1

I'm trying to aggregate over dynamically mapped fields in ElasticSearch.

For example:

POST test/_doc/1
{
    "settings": {
        "range": {
            "value": 200,
            "display": "200 km"
        },
        "transmitter": {
            "value": 1.2,
            "display": "1.2 Ghz"
        }
    }
}

The properties under settings are dynamic. Essentially I need a query like this:

{
    "size": 0,
    "query": {
        "match_all": {}
    },
    "aggs": {
        "settings": {
            "terms": {
                "field": "settings.*.display"
            }
        }
    }
}

Since * doesn't work here, I'm wondering if there's a way to return the fields from a painless script and then maybe use a pipeline aggregation? I can't find the painless equivalent to Object.keys(settings) in JavaScript.

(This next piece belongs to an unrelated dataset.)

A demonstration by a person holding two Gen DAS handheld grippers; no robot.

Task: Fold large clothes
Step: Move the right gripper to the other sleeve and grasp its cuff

I've seen an approach with nested objects, but I'd like to avoid that, as there might be many 'settings' properties and the default limit is 50, compared to nested_objects with 10000 properties.

Joe - GMapsBook.com
  • 15,787
  • 4
  • 23
  • 68
Patrick
  • 7,903
  • 11
  • 52
  • 87

1 Answers1

1

The painless equivalent of Object.keys() is .keySet(). You can implement the following iterative logic in a scripted metric agg:

GET test/_search
{
  "size": 0,
  "aggs": {
    "dynamic_fields_agg": {
      "scripted_metric": {
        "init_script": "state.map = [:];",
        "map_script": """
          def source = params._source['settings'];
            for (def key : source.keySet()) {
              if (source[key].containsKey("display")) {
                 if (state.map.containsKey(key)) { 
                  state.map[key].add(source[key].display);
                 } else {
                   state.map[key] = [source[key].display];
                 }
              }
            }
        """,
        "combine_script": "return state",
        "reduce_script": "return states"
      }
    }
  }
}

which will yield something like

{
  "aggregations":{
    "dynamic_fields_agg":{
      "value":[
        {
          "map":{
            "range":[
              "200 km"
            ],
            "transmitter":[
              "1.2 Ghz"
            ]
          }
        }
      ]
    }
  }
}

Now you can post-process the values in the reduce/combine scripts however you like.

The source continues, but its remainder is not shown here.